The table is filtered for the ELEMENTARY grade and the DELAWARE county.
Notice that the conditions are enclosed in parentheses. This is to ensure that
individual conditions are evaluated and if the parentheses are not provided,
then Python will throw an error.

### Joins
SQL-like joins can be performed on the DataFrame using pandas. Let's define
a lookup DataFrame, which assigns levels to each of the grades using the
following command:

In [None]:
grade_lookup = {'GRADE LEVEL': pd.Series(['ELEMENTARY',
'MIDDLE/HIGH', 'MISC']),
'LEVEL': pd.Series([1, 2, 3])}

In [None]:
grade_lookup = DataFrame(grade_lookup)

Let's take the first five rows of the GRADE data column as an example for performing
the joins:

In [None]:
df[['GRADE LEVEL']][0:5]

### The inner join
The following image is a sample of an inner join:

![Set 1](images/01/set_1.JPG)

An inner join can be performed with the following command:

In [None]:
d_sub = df[0:5].join(grade_lookup.set_index(['GRADE LEVEL']),
on=['GRADE LEVEL'], how='inner')
d_sub[['GRADE LEVEL', 'LEVEL']]

The join takes place with the join() method. The first argument takes the
DataFrame on which the lookup takes place. Note that the grade_lookup
DataFrame's index is being set by the set_index() method. This is essential
for a join, as without it, the join method won't know on which column to join
the DataFrame to.
The second argument takes a column of the d DataFrame to join the data. The third
argument defines the join as an inner join.

### The left outer join
The following image is a sample of a left outer join:

![Set 2](images/01/set_2.JPG)

A left outer join can be performed with the following commands:

In [None]:
d_sub = df[0:5].join(grade_lookup.set_index(['GRADE LEVEL']),
on=['GRADE LEVEL'], how='left')
d_sub[['GRADE LEVEL', 'LEVEL']]

You can notice that **DISTRICT TOTAL** has missing values for a level column, as the
grade_lookup DataFrame does not have an instance for **DISTRICT TOTAL**.

### The full outer join
The following image is a sample of a full outer join:

![Set 3](images/01/set_3.JPG)

The full outer join can be performed with the following commands:

In [None]:
d_sub = df[0:5].join(grade_lookup.set_index(['GRADE LEVEL']),
on=['GRADE LEVEL'], how='outer')
d_sub[['GRADE LEVEL', 'LEVEL']]

### The groupby function
It's easy to do an SQL-like group by operation with pandas.
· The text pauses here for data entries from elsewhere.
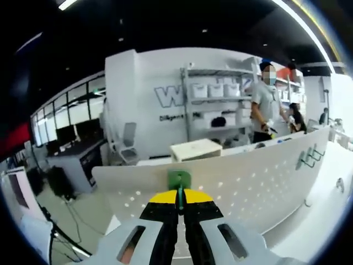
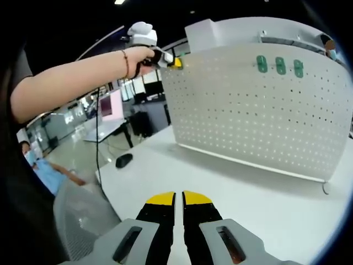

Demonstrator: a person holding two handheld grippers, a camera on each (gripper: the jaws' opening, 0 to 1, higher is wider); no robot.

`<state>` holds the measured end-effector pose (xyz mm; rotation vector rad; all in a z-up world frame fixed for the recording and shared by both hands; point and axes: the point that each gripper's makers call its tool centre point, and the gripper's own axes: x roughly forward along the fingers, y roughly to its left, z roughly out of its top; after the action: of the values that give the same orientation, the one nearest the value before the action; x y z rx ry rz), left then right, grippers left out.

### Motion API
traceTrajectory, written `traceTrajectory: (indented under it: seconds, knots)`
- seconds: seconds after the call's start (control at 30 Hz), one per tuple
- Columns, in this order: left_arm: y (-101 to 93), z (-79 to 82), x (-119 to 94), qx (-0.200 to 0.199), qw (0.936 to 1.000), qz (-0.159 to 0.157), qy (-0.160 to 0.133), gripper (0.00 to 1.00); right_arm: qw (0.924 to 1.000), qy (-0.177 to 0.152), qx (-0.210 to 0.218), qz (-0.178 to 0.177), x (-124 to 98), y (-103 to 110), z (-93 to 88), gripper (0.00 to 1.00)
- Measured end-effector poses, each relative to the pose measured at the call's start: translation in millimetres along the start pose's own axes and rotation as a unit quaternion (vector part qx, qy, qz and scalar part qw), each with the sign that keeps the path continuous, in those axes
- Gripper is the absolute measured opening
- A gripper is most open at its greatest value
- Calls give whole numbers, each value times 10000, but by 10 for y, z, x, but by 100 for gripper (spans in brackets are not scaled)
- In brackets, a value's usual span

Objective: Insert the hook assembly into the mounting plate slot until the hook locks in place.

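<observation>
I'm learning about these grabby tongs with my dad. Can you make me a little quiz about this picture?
1. True or false: the left tongs pinch a green hook at the top edge of the white pegboard.
2. How many green hooks already sit on the pegboard in the right gripper view? A) one B) three C) five
3. Fill in: the right tongs are shut and hold ____.

Key: 1 true; 2 B; 3 nothing.
</observation>
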<state>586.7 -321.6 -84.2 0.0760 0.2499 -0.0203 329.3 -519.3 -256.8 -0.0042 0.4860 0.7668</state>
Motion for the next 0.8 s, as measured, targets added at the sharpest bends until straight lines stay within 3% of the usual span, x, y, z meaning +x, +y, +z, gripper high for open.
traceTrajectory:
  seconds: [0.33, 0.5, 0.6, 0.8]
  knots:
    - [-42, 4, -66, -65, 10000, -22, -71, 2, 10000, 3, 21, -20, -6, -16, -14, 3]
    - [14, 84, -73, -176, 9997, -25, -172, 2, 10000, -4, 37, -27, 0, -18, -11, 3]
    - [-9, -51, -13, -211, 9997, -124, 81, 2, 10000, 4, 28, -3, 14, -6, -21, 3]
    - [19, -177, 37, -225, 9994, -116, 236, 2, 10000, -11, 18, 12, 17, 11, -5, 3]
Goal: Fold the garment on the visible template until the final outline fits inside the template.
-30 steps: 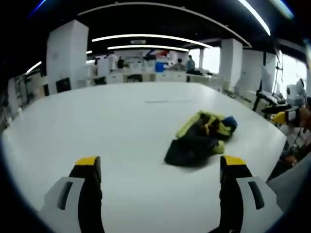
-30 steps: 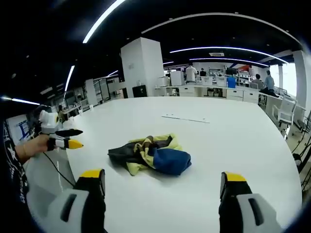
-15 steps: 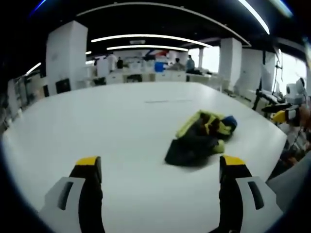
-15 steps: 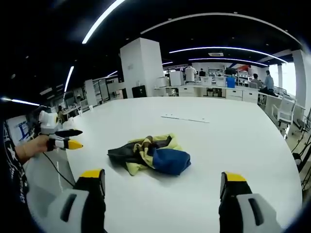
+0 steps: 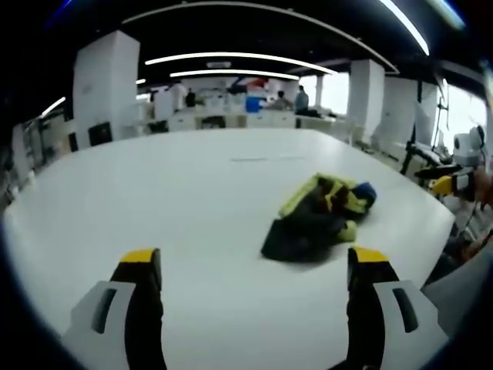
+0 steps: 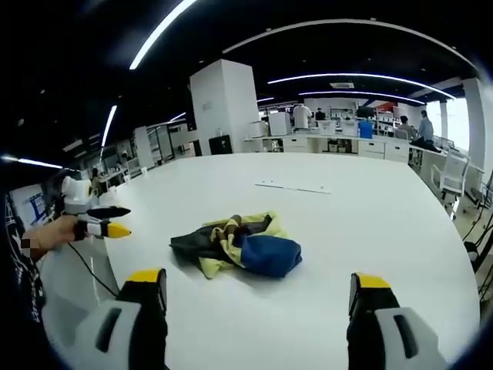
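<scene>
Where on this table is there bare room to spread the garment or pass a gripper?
Bare white table surrounds the crumpled garment on all sides: widest beyond it toward the faint marks, also between it and the right gripper. Nothing crowds it.

A broad white surface [image 5: 177,193] with rounded edges is seen stretching ahead of both hand-held grippers. A crumpled garment [image 5: 316,216] in dark, yellow-green and blue cloth is bunched in a heap directly on it, ahead and to the right in the left gripper view, and ahead, slightly left of centre, in the right gripper view [image 6: 235,245]. Farther out beyond the garment, a faint thin line [image 6: 293,188] is marked on the surface; what it is cannot be told.
</scene>
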The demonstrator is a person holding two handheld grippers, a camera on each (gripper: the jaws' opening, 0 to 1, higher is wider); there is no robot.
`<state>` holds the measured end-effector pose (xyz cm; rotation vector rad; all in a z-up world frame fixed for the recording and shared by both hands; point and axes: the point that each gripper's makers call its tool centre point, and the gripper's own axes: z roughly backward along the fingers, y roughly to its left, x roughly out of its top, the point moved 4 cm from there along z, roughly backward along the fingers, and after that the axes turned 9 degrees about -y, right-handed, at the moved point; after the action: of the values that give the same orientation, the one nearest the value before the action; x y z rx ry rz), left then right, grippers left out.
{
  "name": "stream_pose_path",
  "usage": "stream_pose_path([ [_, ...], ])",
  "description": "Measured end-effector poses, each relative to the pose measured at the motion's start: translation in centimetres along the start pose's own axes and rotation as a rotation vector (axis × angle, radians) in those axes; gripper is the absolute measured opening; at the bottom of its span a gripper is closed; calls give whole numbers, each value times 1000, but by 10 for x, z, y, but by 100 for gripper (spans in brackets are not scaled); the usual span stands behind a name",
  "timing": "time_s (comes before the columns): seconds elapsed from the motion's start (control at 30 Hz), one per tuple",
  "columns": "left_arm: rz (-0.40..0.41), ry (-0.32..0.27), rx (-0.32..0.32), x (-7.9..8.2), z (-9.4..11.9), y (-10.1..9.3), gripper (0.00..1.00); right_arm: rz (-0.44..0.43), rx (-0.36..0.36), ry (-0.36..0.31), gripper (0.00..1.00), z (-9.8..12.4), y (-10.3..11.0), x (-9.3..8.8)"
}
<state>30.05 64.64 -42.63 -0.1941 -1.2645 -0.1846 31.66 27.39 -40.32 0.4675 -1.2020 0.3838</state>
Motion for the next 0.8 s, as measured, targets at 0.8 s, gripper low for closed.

Let's say, if you want to
find the sum of the number of obese students in each of the grades, then you can use
the following command:

In [None]:
df['NO. OBESE'].groupby(d['GRADE LEVEL']).sum()

This command chooses the number of obese students column, then uses the group
by method to group the data-based group level, and finally, the sum method sums
up the number. The same can be achieved by the following function too:

In [None]:
d['NO. OBESE'].groupby(d['GRADE LEVEL']).aggregate(sum)

Here, the aggregate method is utilized. The sum function is passed to obtain the
required results.
It's also possible to obtain multiple kinds of aggregations on the same metric.
This can be achieved by the following command:

In [None]:
df['NO. OBESE'].groupby(d['GRADE LEVEL']).aggregate([sum, mean,
std])

### Summary
In this chapter, we got familiarized with the NumPy and pandas packages. We
understood the different datatypes in pandas and how to utilize them. We learned
how to perform data cleansing and manipulation, in which we handled missing values
and performed string operations. This chapter gives us a foundation for data science
and you can dive deeper into NumPy and pandas by clicking on the following links:
* NumPy documentation: http://docs.scipy.org/doc/
* pandas documentation: http://pandas.pydata.org/
In the next chapter, we'll learn about the meaning of inferential statistics and what
they do, and also how to make sense of the different concepts in inferential statistics.